__Your task__.
Pictures within the data are to be left out; everything else must be reproduced exactly.

Collected data: Begin

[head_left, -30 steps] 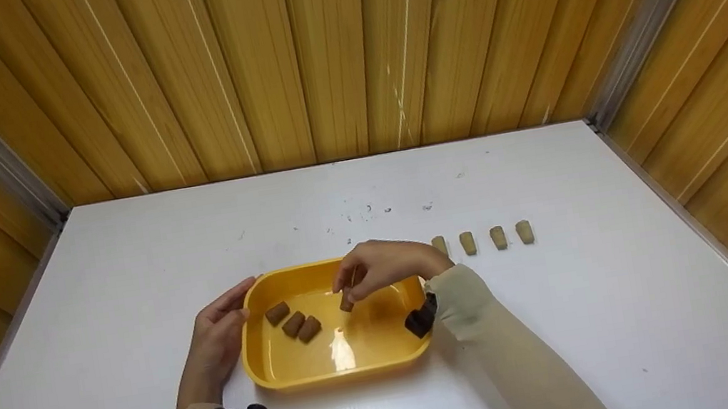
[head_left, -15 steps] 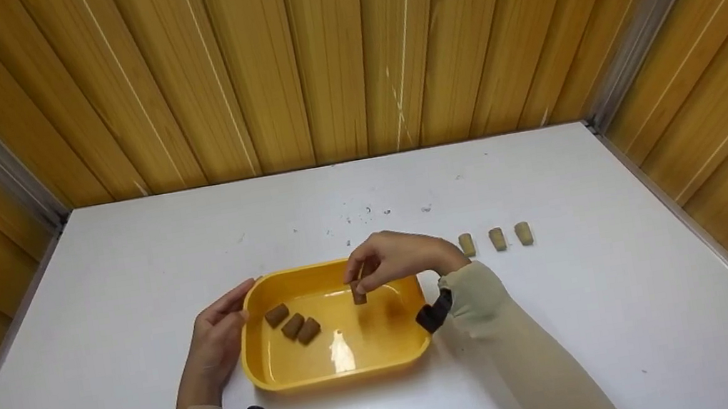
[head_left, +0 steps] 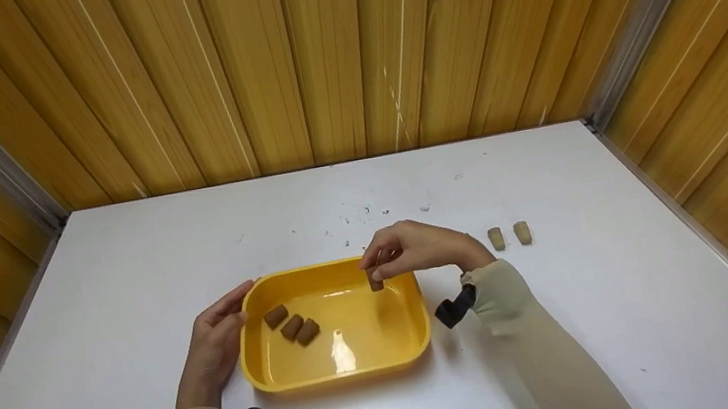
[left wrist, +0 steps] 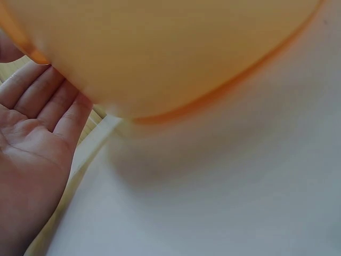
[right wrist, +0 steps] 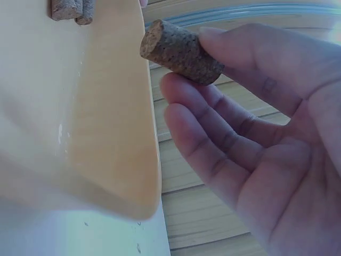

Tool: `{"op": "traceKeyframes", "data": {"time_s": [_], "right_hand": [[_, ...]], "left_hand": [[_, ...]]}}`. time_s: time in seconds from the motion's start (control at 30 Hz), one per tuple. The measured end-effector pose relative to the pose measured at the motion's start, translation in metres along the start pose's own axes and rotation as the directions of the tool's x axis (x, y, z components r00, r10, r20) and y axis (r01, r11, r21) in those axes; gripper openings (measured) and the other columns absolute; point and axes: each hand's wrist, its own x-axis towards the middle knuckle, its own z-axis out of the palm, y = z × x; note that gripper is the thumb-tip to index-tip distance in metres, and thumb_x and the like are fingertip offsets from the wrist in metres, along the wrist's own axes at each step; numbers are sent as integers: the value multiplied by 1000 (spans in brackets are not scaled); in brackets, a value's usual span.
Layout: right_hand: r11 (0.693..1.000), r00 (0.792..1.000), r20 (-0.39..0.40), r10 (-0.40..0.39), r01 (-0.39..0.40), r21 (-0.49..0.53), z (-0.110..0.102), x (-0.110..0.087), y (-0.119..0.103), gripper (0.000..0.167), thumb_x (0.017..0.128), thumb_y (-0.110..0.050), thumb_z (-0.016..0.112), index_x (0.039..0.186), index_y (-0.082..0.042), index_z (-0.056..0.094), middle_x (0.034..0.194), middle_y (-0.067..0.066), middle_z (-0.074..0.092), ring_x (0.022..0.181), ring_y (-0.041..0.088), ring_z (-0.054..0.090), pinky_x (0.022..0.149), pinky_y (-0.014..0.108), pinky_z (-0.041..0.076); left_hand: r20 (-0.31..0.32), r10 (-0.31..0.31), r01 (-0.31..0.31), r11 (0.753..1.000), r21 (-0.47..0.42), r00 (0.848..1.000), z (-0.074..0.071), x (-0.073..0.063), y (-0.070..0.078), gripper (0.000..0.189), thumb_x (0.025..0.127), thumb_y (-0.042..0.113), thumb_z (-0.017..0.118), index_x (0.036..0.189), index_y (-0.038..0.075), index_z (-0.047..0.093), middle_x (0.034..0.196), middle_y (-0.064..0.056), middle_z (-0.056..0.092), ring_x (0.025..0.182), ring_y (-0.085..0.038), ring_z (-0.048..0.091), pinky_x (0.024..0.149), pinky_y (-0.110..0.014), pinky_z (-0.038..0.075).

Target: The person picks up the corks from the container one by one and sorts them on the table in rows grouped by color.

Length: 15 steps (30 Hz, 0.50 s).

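Observation:
My right hand (head_left: 422,246) pinches a brown cork stopper (head_left: 375,281) between thumb and fingertips, over the far right part of a yellow plastic tray (head_left: 342,375). In the right wrist view the cork (right wrist: 178,52) is speckled and tilted, close beside the tray's rim, and the lower fingers are bent below it. My left hand (head_left: 215,342) grips the tray's left end, thumb at the rim and fingers along the outer wall (left wrist: 50,98). Inside the tray, toward its left, lie three brown corks (head_left: 293,326).
Two paler, tapered corks (head_left: 509,235) lie on the white table (head_left: 569,318), right of my right hand. Dark specks (head_left: 367,211) mark the tabletop beyond the tray. Wood-pattern panels (head_left: 328,58) wall in the back and sides.
My right hand has moved right and away from me with the cork, from mid-tray toward its far right rim. It now covers pale corks that showed before. The left hand stays put.

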Motion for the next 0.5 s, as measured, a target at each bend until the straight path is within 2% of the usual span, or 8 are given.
{"op": "traceKeyframes", "data": {"time_s": [0.1,0.3,0.5], "right_hand": [[1000,999,-35,22,-22,-8,-4,-6,3,26,87,-14,68,110,-2,68,100,12,72,87,20,67,81,25,55],[1000,995,-93,26,-28,-13,-7,-16,11,24,88,-17,67,108,-4,70,105,11,69,92,17,64,90,30,55],[1000,989,-147,18,-18,3,-9,-27,18,27,91,-18,64,110,0,70,107,11,67,95,19,63,90,27,55]], "left_hand": [[-2,5,-5,1000,0,1000,0,0,0,52,87,-9,43,139,-8,43,126,2,65,122,-11,57,103,-24,46],[-10,4,-4,1000,8,1000,0,0,0,52,86,-10,42,139,-7,44,126,3,65,122,-11,57,104,-23,45],[1,-9,9,1000,17,1000,-1,1,0,52,87,-9,42,139,-6,44,127,4,64,124,-10,55,105,-23,44]]}}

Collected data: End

__Problem solution__.
[head_left, -30 steps] 
[head_left, -15 steps] 
[head_left, +0 steps] 
[left wrist, +0 steps] 
[right wrist, +0 steps] 

Tool: `{"op": "traceKeyframes", "data": {"time_s": [_], "right_hand": [[_, ...]], "left_hand": [[_, ...]]}}`. time_s: time in seconds from the motion's start (control at 30 Hz), one per tuple. The measured end-effector pose relative to the pose measured at the motion's start, translation in metres along the start pose's own axes and rotation as the directions of the tool's x axis (x, y, z components r00, r10, r20) and y axis (r01, r11, r21) in those axes; gripper openings (measured) and the other columns absolute; point and axes: each hand's wrist, its own x-axis towards the middle knuckle, its own z-axis out of the palm, y = z × x; note that gripper is the thumb-tip to index-tip distance in metres, and thumb_x and the like are fingertip offsets from the wrist in metres, along the wrist's own axes at each step; numbers are sent as integers: the value multiplied by 1000 (spans in brackets are not scaled); in brackets, a value's usual span.
Layout: right_hand: r11 (0.693..1.000), r00 (0.792..1.000), r20 (-0.39..0.40), r10 (-0.40..0.39), r01 (-0.39..0.40), r21 (-0.49..0.53), z (-0.110..0.102), x (-0.110..0.087), y (-0.119..0.103), gripper (0.000..0.167), thumb_x (0.017..0.128), thumb_y (-0.110..0.050), thumb_z (-0.016..0.112), index_x (0.039..0.186), index_y (-0.082..0.042), index_z (-0.056..0.094), middle_x (0.034..0.194), middle_y (-0.067..0.066), middle_z (-0.074..0.092), ring_x (0.022..0.181), ring_y (-0.041..0.088), ring_z (-0.054..0.090), pinky_x (0.022..0.149), pinky_y (-0.014..0.108), pinky_z (-0.041..0.076); left_hand: r20 (-0.31..0.32), r10 (-0.31..0.31), r01 (-0.31..0.31), r11 (0.753..1.000), r21 (-0.47..0.42), r00 (0.848..1.000), z (-0.074..0.071), x (-0.073..0.063), y (-0.070..0.078), gripper (0.000..0.189), thumb_x (0.025..0.127), thumb_y (-0.042..0.113), thumb_z (-0.017..0.118), index_x (0.036..0.189), index_y (-0.038..0.075), index_z (-0.047..0.093), middle_x (0.034..0.196), middle_y (-0.064..0.056), middle_z (-0.056..0.092), ring_x (0.025..0.182), ring_y (-0.085..0.038), ring_z (-0.048..0.091), pinky_x (0.024..0.149), pinky_y (-0.110..0.014), pinky_z (-0.038..0.075).

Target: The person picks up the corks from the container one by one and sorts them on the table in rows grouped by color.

Length: 15 steps (30 Hz, 0.50 s).

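Observation:
My right hand (head_left: 422,246) pinches a brown cork stopper (head_left: 375,281) between thumb and fingertips, over the far right part of a yellow plastic tray (head_left: 342,375). In the right wrist view the cork (right wrist: 178,52) is speckled and tilted, close beside the tray's rim, and the lower fingers are bent below it. My left hand (head_left: 215,342) grips the tray's left end, thumb at the rim and fingers along the outer wall (left wrist: 50,98). Inside the tray, toward its left, lie three brown corks (head_left: 293,326).
Two paler, tapered corks (head_left: 509,235) lie on the white table (head_left: 569,318), right of my right hand. Dark specks (head_left: 367,211) mark the tabletop beyond the tray. Wood-pattern panels (head_left: 328,58) wall in the back and sides.
My right hand has moved right and away from me with the cork, from mid-tray toward its far right rim. It now covers pale corks that showed before. The left hand stays put.
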
Motion for the next 0.5 s, as measured, a target at each bend until the straight path is within 2% of the usual span, or 8 are given.
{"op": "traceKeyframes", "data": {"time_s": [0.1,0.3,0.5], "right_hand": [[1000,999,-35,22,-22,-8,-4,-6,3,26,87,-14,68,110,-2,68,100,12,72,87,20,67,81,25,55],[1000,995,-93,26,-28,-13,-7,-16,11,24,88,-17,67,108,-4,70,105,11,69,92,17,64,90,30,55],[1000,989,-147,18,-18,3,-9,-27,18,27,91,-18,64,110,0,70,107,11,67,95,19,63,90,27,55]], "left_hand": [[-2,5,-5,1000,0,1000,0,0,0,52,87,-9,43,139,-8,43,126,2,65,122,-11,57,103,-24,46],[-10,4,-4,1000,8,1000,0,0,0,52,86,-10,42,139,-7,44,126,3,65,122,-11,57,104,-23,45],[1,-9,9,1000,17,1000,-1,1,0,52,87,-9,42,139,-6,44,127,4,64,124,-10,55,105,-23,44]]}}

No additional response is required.